Below is the training configuration that we'll use for this tutorial.

Raw config file: src/invoke_training/sample_configs/sdxl_finetune_robocats_1x24gb.yaml.

sdxl_finetune_robocats_1x24gb.yaml
# Training mode: Full finetune
# Base model:    SDXL
# Dataset:       Robocats
# GPU:           1 x 24GB

type: SDXL_FINETUNE
seed: 1
base_output_dir: output/robocats/sdxl_finetune

optimizer:
  optimizer_type: AdamW
  learning_rate: 2e-5
  use_8bit: True

lr_scheduler: constant_with_warmup
lr_warmup_steps: 200

data_loader:
  type: IMAGE_CAPTION_SD_DATA_LOADER
  dataset:
    type: IMAGE_CAPTION_JSONL_DATASET
    # Update the jsonl_path field to point to the metadata.jsonl file of the downloaded dataset.
    jsonl_path: /home/ryan/data/robocats/data.jsonl
  resolution: 1024
  aspect_ratio_buckets:
    target_resolution: 1024
    start_dim: 512
    end_dim: 1536
    divisible_by: 128
  caption_prefix: "In the robocat style,"

# General
model: stabilityai/stable-diffusion-xl-base-1.0
save_checkpoint_format: trained_only_diffusers
# vae_model: madebyollin/sdxl-vae-fp16-fix
save_dtype: float16
gradient_accumulation_steps: 1
weight_dtype: bfloat16
gradient_checkpointing: True
cache_vae_outputs: True
cache_text_encoder_outputs: True

max_train_steps: 2000
validate_every_n_steps: 200
save_every_n_steps: 2000
# We save a max of 1 checkpoint for demo purposes, because the checkpoints take up a lot of disk space.
max_checkpoints: 1

validation_prompts:
  - In the robocat style, a robotic lion in the jungle.
  - In the robocat style, a hamburger and fries.
train_batch_size: 4
num_validation_images_per_prompt: 3

Full documentation of all of the configuration options is here: Finetune SDXL Config

save_checkpoint_format

Note the save_checkpoint_format setting, as it is unique to full finetune training. For this tutorial, we have set save_checkpoint_format: trained_only_diffusers. This means that only the UNet model will be saved at each checkpoint, and it will be saved in diffusers format. This setting conserves disk space by not redundantly saving the non-trained weights. Before these UNet checkpoints can be used, they must either be merged into a full model, or extracted into a LoRA. Instructions for this follow later in this tutorial. A full explanation of the save_checkpoint_format options can be found here: save_checkpoint_format.

3 - Start Training

Launch the training run.

# From inside the invoke-training/ source directory:
invoke-train -c src/invoke_training/sample_configs/sdxl_finetune_robocats_1x24gb.yaml

Training takes ~45 mins on an NVIDIA RTX 4090.

4 - Monitor

In a new terminal, launch Tensorboard to monitor the training run:

tensorboard --logdir output/
Access Tensorboard at localhost:6006 in your browser.

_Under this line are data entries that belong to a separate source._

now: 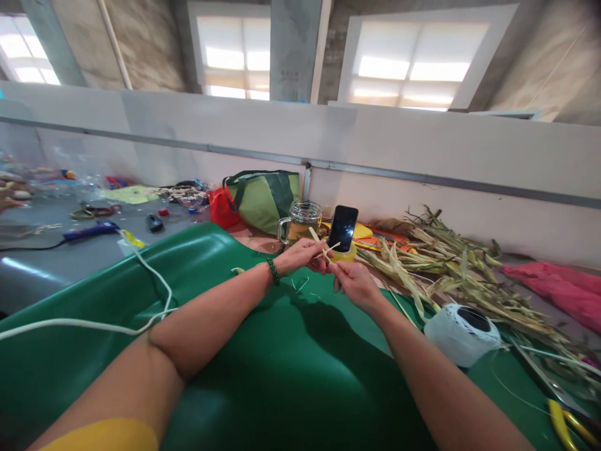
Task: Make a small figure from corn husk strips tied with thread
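Observation:
Pale strips of dried husk (313, 234) stick out between my fingers, crossing one another above the green mat (291, 351). My left hand (303, 255), with a dark green beaded bracelet (273, 271) at its wrist, is closed on the strips. My right hand (354, 280) pinches their lower right end, its fingertips close to those of the left. Just behind the hands a phone (343, 227) leans upright on a yellow roll (346, 254). Short bits of light thread (300, 285) lie on the mat below the hands.
A glass mug (303, 219) stands behind my left hand, near a green bag (267, 200). Dried husks (469, 269) pile up at right, with a white thread spool (462, 335) and yellow-handled scissors (563, 423). A white cable (89, 322) crosses the left; a blue glue gun (91, 232) lies beyond.

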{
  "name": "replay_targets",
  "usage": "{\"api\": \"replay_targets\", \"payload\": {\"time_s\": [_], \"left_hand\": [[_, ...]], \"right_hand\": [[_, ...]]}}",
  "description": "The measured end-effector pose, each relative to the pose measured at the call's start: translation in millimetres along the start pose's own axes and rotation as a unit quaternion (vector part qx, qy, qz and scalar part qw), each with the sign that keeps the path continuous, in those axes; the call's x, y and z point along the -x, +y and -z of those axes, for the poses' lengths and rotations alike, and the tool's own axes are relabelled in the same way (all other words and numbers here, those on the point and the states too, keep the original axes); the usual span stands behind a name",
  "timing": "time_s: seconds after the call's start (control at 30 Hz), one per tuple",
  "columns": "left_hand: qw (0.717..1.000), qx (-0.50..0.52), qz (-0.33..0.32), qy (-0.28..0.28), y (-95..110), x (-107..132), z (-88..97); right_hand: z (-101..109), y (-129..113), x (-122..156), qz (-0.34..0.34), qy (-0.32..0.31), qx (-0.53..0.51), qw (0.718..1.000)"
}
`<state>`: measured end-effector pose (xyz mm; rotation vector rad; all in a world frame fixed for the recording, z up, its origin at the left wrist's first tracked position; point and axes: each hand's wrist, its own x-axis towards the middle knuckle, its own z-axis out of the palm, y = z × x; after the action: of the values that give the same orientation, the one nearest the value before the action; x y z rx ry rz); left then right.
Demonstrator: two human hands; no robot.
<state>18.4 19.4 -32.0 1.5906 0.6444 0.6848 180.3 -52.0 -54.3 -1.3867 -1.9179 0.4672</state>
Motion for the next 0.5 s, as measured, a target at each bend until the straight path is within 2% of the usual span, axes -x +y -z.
{"api": "replay_targets", "payload": {"time_s": [0.13,0.27,0.4,0.5], "left_hand": [[1.000,-0.005,-0.013,-0.010,2,2,2.7],[0.999,-0.030,-0.042,-0.004,0,2,-1.8],[1.000,-0.006,-0.007,0.022,-5,0,-5.7],[0.998,0.018,0.024,0.059,-4,-3,-1.5]], "right_hand": [[10,12,-4,0.005,0.003,0.012,1.000],[10,5,0,0.029,0.011,0.032,0.999],[1,-10,6,0.078,0.043,0.168,0.982],[5,-15,8,0.081,0.045,0.174,0.980]]}}
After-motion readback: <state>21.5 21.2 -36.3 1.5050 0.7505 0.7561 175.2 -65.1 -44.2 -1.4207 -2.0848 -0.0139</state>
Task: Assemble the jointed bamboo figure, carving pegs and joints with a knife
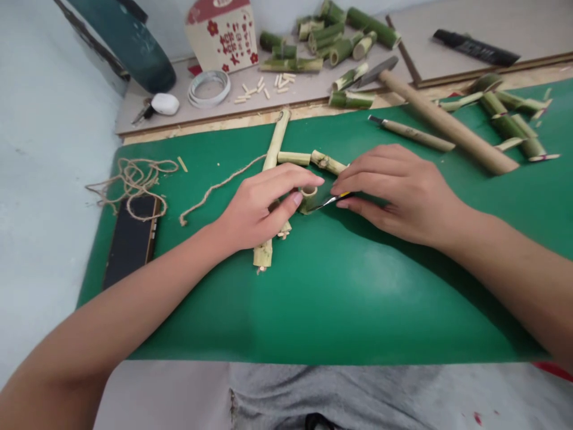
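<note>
A short green bamboo tube [308,200] stands with its open pale end up near the middle of the mat. My left hand [264,206] is closed on it, thumb and forefinger curled at its side. My right hand [394,191] grips a small craft knife [330,200] with a bit of yellow showing; the thin metal tip points at the tube's lower part. Most of the handle is hidden by my fingers. Under and beside my left hand lie joined peeled bamboo sticks [276,140], with a short crosspiece [293,158] and another bamboo piece [329,162] reaching toward my right fingers.
Twine [138,176] lies coiled over a dark phone [132,236] on the green mat [340,310]. Toward the back are a wooden-handled chisel [416,132], a long-handled hammer [452,122], cut bamboo [326,36], tape [209,89] and small pegs [255,91]. Bamboo offcuts [514,122] lie right.
</note>
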Demonstrator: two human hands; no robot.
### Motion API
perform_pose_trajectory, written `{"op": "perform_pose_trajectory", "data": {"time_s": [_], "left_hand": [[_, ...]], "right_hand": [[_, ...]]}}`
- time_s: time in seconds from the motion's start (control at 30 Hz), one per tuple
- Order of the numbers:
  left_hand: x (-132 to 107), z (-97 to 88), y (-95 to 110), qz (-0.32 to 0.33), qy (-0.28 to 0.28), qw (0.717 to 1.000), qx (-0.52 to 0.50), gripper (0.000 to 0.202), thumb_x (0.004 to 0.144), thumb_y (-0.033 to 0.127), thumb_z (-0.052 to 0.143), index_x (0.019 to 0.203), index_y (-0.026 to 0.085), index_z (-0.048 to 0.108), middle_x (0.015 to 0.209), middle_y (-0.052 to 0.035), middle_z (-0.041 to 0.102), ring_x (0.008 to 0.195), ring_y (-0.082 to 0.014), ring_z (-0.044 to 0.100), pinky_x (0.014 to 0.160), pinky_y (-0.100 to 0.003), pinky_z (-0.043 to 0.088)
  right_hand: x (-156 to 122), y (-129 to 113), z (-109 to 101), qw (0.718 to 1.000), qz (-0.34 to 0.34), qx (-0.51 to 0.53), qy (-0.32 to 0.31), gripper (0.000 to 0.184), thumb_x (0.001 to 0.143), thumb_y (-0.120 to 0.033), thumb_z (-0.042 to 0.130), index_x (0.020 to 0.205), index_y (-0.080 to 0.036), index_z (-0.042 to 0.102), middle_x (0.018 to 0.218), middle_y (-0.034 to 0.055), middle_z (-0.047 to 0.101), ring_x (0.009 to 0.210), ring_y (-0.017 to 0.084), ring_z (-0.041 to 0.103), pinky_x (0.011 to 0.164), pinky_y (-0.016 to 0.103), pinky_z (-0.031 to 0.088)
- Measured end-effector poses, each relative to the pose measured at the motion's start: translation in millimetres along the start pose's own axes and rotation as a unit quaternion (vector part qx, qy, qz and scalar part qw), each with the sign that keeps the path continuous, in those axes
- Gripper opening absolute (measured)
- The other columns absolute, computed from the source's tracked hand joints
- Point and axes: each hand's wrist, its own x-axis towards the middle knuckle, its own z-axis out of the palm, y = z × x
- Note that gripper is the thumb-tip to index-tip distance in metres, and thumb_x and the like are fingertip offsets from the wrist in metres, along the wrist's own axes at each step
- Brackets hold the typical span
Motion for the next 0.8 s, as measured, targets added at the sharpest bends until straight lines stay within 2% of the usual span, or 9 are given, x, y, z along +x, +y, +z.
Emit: {"op": "perform_pose_trajectory", "data": {"time_s": [0.33, 0.53, 0.8], "left_hand": [[2.2, 0.7, 1.9, -0.015, -0.010, 1.000, -0.015, 0.031, 0.109, 0.046, 0.052, 0.121, 0.028, 0.075, 0.115, -0.0078, 0.078, 0.114, -0.0258, 0.075, 0.098, -0.046, 0.063], [1.3, 1.2, 0.2, -0.004, -0.003, 1.000, -0.024, 0.023, 0.108, 0.040, 0.057, 0.119, 0.030, 0.075, 0.116, -0.0044, 0.079, 0.113, -0.0238, 0.075, 0.097, -0.045, 0.063], [1.5, 1.9, -1.0, -0.011, 0.007, 1.000, -0.013, 0.022, 0.107, 0.040, 0.060, 0.117, 0.029, 0.076, 0.115, -0.0040, 0.080, 0.109, -0.0225, 0.076, 0.095, -0.042, 0.063]], "right_hand": [[-1.2, -1.4, 0.2, 1.000, 0.006, -0.016, -0.012, 0.015, 0.103, -0.036, 0.064, 0.114, -0.035, 0.075, 0.106, 0.0051, 0.079, 0.097, 0.031, 0.073, 0.085, 0.052, 0.056], [0.2, -3.2, -1.7, 0.999, 0.035, -0.004, -0.033, 0.021, 0.103, -0.041, 0.062, 0.118, -0.039, 0.076, 0.107, 0.0067, 0.079, 0.100, 0.034, 0.071, 0.085, 0.054, 0.053], [2.8, -2.0, 0.4, 0.998, 0.047, -0.013, -0.038, 0.019, 0.105, -0.038, 0.059, 0.111, -0.037, 0.077, 0.101, 0.0065, 0.078, 0.096, 0.032, 0.069, 0.083, 0.051, 0.050]]}}
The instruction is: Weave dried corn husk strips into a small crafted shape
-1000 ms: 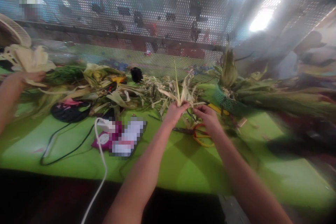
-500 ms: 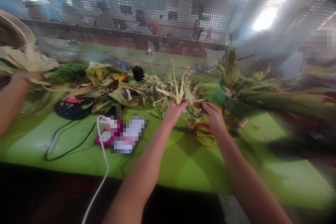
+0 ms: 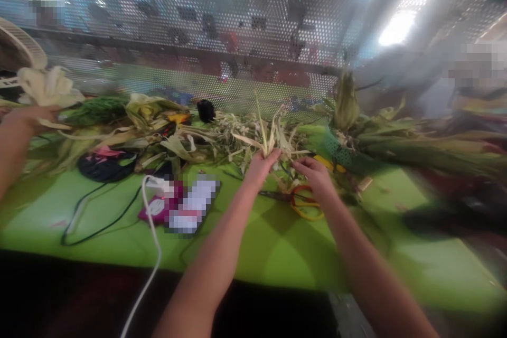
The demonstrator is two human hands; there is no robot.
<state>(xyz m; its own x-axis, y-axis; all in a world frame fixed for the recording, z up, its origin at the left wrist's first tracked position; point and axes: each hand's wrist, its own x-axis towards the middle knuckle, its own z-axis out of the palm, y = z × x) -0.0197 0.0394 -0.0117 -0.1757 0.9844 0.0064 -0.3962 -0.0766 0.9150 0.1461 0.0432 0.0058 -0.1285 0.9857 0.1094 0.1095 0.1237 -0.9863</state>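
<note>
Pale husk strips (image 3: 271, 141): fanned upward, gripped in left hand (image 3: 260, 165), above green table (image 3: 277, 253). Right hand (image 3: 312, 170): just beside, fingers bent; cannot tell whether it holds anything. Scissors (image 3: 292, 198), red-and-yellow handles: on table, nearby.

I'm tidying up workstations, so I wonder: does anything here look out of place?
Mainly the white cable: it trails over the front edge of the green table, where it might get snagged. The dry leaf scraps toward the back are untidily strewn, but no damage stands out.
</note>
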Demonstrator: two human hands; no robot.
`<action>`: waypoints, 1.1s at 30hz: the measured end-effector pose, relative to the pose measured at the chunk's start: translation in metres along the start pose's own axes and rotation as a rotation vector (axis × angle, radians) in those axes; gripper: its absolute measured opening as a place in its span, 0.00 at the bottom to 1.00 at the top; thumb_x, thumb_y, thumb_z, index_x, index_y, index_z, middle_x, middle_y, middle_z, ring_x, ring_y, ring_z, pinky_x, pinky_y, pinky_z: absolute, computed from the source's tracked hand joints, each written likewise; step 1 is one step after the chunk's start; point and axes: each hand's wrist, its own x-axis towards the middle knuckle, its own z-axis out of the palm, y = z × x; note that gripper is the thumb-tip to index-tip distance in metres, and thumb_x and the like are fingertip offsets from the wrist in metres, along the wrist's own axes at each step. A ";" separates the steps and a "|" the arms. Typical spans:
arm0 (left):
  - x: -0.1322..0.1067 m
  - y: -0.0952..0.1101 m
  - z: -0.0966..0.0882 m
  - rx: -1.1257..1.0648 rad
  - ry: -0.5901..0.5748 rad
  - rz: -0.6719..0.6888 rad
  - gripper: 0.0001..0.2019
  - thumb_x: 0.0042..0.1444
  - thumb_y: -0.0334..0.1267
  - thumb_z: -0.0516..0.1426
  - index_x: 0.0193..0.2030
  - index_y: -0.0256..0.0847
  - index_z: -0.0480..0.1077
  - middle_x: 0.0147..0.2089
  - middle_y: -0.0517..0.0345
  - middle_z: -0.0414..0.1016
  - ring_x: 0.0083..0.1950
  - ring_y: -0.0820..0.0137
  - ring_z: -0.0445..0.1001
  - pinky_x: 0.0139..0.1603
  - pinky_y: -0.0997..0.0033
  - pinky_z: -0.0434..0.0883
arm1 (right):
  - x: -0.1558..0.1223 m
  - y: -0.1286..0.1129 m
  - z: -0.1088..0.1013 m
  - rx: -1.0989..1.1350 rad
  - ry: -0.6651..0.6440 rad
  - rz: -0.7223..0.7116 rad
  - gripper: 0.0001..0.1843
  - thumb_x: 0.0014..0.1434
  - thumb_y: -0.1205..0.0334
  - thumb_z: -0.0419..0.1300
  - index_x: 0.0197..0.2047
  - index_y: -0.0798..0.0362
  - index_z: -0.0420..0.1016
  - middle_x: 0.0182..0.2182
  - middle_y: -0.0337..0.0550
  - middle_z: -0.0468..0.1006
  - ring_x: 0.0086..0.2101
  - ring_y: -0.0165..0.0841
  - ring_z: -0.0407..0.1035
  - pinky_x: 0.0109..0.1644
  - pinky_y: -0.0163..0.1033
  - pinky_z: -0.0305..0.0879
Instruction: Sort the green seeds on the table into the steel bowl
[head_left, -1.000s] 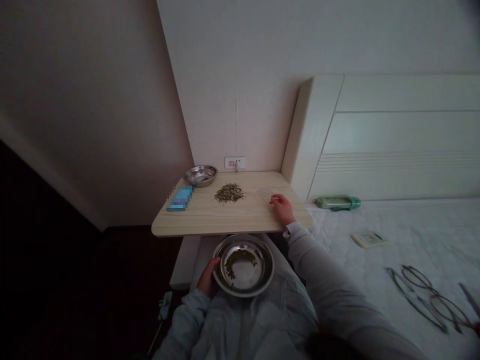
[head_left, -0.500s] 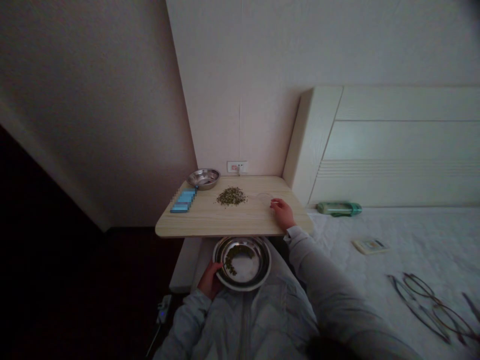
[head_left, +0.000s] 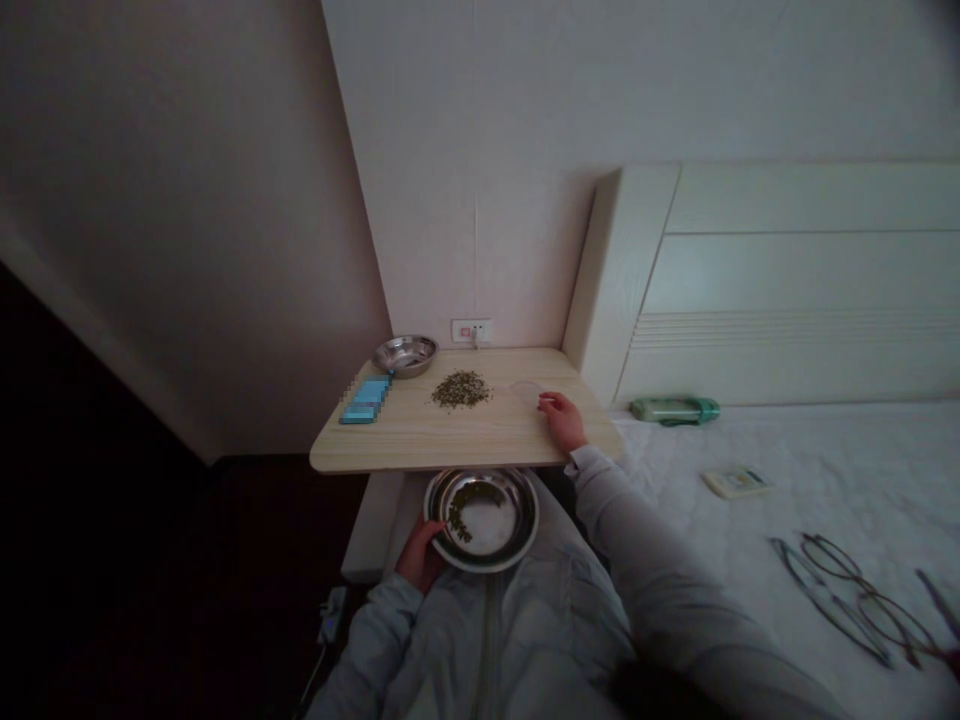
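My left hand (head_left: 421, 556) is closed on the rim of a steel bowl (head_left: 525, 545), thumb over the edge, at my lap just below the table. Dark green bits (head_left: 459, 522) lie in a curve along the left and top of the bowl's inside. Over the right part of the table, my right hand (head_left: 562, 422) pinches a clear, rounded, flat piece (head_left: 525, 391), faint against the wood; its exact kind is hard to make out. Left of that piece, a loose pile of small green-brown bits (head_left: 460, 390) is spread on the tabletop.
On the wooden table (head_left: 397, 445) stand a second steel bowl (head_left: 406, 356) at the back left and a blurred-out phone (head_left: 366, 400). A wall socket (head_left: 472, 331) is behind. The bed at right holds a green bottle (head_left: 675, 410), a small pale box (head_left: 736, 481) and eyeglasses (head_left: 832, 598).
The view has shifted slightly. Both hands stay in nearly the same places, the left on the steel bowl and the right with the clear piece; the pile looks unchanged.
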 end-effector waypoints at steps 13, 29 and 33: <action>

Sample images will be logged to Tensorboard so that you can see how the model is evolving.

Once training is complete, select the model checkpoint that produces the best visual results.

5 - Prepare the trained model

Since we set save_checkpoint_format: trained_only_diffusers, our selected checkpoint only contains the UNet model weights. The checkpoint has the following directory structure:

output/robocats/sdxl_finetune/1715373799.3558652/checkpoints/checkpoint-epoch_00000500-step_00002000/
└── unet
    ├── config.json
    └── diffusion_pytorch_model.safetensors

Before we can use this trained model, we must do one of the following:

  • Prepare a full diffusers checkpoint with the new UNet weights.
  • Extract the difference between the trained UNet and the original UNet into a LoRA model.

Prepare a full model

If we want to use our finetuned UNet model, we must first package it into a format supported by applications like InvokeAI.

In this section we will assume that we have a full SDXL base model in diffusers format. It should have a directory structure like the one shown before. We simply need to replace the unet/ directory with the one from our selected training checkpoint:

stable-diffusion-xl-base-1.0
├── model_index.json
├── scheduler
   └── scheduler_config.json
├── text_encoder
   ├── config.json
   └── model.fp16.safetensors
├── text_encoder_2
   ├── config.json
   └── model.fp16.safetensors
├── tokenizer
   ├── merges.txt
   ├── special_tokens_map.json
   ├── tokenizer_config.json
   └── vocab.json
├── tokenizer_2
   ├── merges.txt
   ├── special_tokens_map.json
   ├── tokenizer_config.json
   └── vocab.json
├── unet # <-- Replace this directory with the trained checkpoint.
   ├── config.json
   └── diffusion_pytorch_model.fp16.safetensors
├── vae
   ├── config.json
   └── diffusion_pytorch_model.fp16.safetensors
└── vae_1_0
    └── diffusion_pytorch_model.fp16.safetensors

diffusers variants (e.g. 'fp16')

In this example, notice that the *.safetensors files contain .fp16. in their filenames. Hugging Face refers to this identifier as a "variant". It is used to select between multiple model variants in their model hub. In this case, we should add the .fp16. variant tag to our finetuned UNet for consistency with the rest of the model. Since we set save_dtype: float16 in our training config, the fp16 tag accurately represents the precision of our UNet model file.

Extract a LoRA model

An alternative to using the finetuned UNet model directly is to compare it against the original and extract the difference as a LoRA model. The resultant LoRA has a much smaller file size and can be applied to any base model. But, the LoRA model is a lossy representation of the difference, so some quality degradation is expected.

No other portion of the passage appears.